[[ EXERCISE INPUTS, beginning ]]
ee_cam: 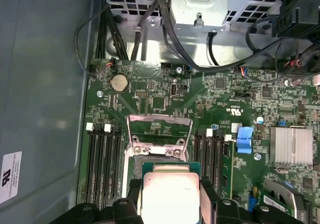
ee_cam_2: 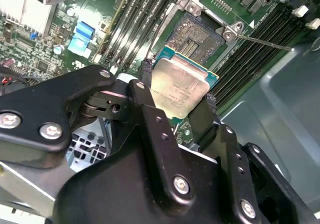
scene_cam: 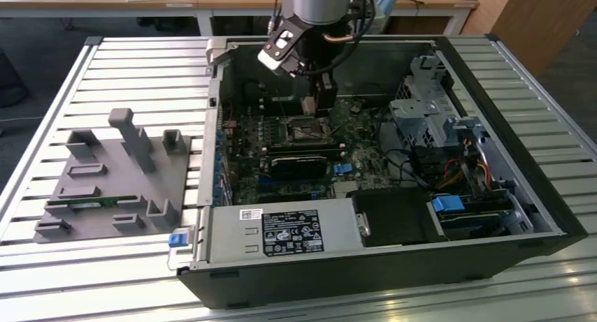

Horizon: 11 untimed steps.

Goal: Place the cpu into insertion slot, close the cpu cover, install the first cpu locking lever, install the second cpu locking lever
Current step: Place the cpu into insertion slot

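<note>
- Your gripper (ee_cam_2: 177,94) is clenched on the cpu (ee_cam_2: 179,83), gripping two opposite edges.
- The cpu hangs near the insertion slot (ee_cam_2: 196,35), above the board, not seated.
- The cpu cover (ee_cam: 160,117) stands swung open.

The cpu (ee_cam_2: 180,84) has a pale silvery-beige top with a green edge; the circuit board (ee_cam: 150,99) is green; the gripper (ee_cam_2: 177,89) is black; the clip (ee_cam: 244,139) is blue; the table (scene_cam: 140,63) is pale grey, ribbed.
</note>
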Tool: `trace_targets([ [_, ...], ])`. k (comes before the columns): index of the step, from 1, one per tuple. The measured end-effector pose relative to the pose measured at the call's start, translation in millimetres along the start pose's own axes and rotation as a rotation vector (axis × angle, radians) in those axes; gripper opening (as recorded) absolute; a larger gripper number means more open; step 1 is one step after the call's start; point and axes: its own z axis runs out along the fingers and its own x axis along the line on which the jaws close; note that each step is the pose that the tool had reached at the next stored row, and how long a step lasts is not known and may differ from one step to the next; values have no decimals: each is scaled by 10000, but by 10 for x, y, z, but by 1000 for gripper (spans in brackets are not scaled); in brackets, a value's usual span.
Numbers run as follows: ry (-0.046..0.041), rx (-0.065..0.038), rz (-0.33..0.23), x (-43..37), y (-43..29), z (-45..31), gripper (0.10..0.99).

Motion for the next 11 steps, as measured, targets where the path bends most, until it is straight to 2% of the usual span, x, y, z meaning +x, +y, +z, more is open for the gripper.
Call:
trace_targets([
  [11,-9,0,48,96,-47,182,541],
])
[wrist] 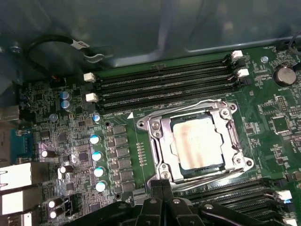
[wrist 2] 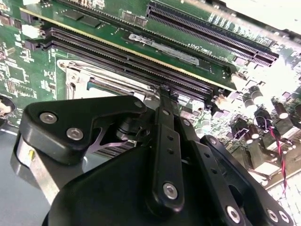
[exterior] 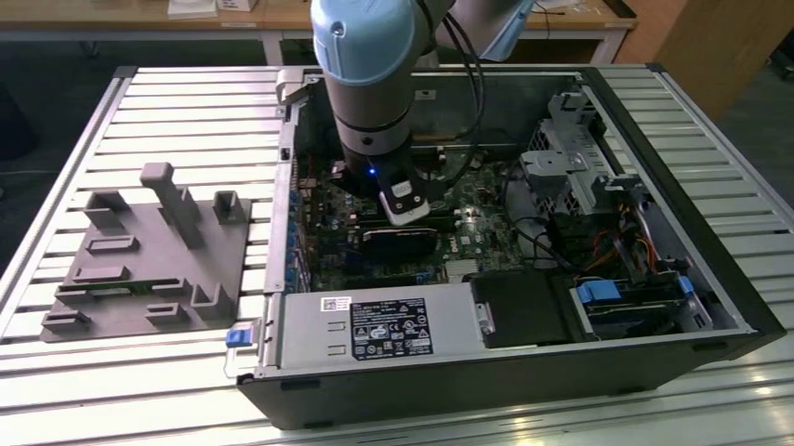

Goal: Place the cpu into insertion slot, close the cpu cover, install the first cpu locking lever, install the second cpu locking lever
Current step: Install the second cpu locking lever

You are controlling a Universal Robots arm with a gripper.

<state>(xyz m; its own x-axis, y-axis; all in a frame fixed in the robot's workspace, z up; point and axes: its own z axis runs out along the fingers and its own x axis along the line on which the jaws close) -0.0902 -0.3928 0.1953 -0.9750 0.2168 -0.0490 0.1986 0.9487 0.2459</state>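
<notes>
Cpu (wrist: 196, 142), pale metal face up, is sitting in the socket on the motherboard (wrist: 56, 136), and the cpu cover (wrist: 162, 141) is lying closed around it as a silvery frame, so that the chip's face is showing through the square opening. Thin levers appear to be running along the frame's edges, though whether either one is latched is hard to judge from the first wrist view. Long black memory slots (wrist: 164, 80) are lying just beside the socket, toward the case wall. Hovering directly over the socket's near edge is the gripper (wrist: 162, 188); its fingers are coming together at the tip with nothing seen between them, a posture that would suit pressing on a lever rather than carrying the chip. In the exterior view the arm (exterior: 366, 84) is reaching straight down into the open computer case (exterior: 496, 372), which is lying on its side on the slatted counter (exterior: 186, 102), next to a grey fixture block (exterior: 149, 260) at the exterior view's left.
</notes>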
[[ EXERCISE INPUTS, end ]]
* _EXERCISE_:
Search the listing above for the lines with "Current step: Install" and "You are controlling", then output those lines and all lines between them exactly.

* _RESPONSE FOR THIS EXERCISE_:
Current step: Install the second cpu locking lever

You are controlling a Universal Robots arm with a gripper.

This exercise requires no additional answer.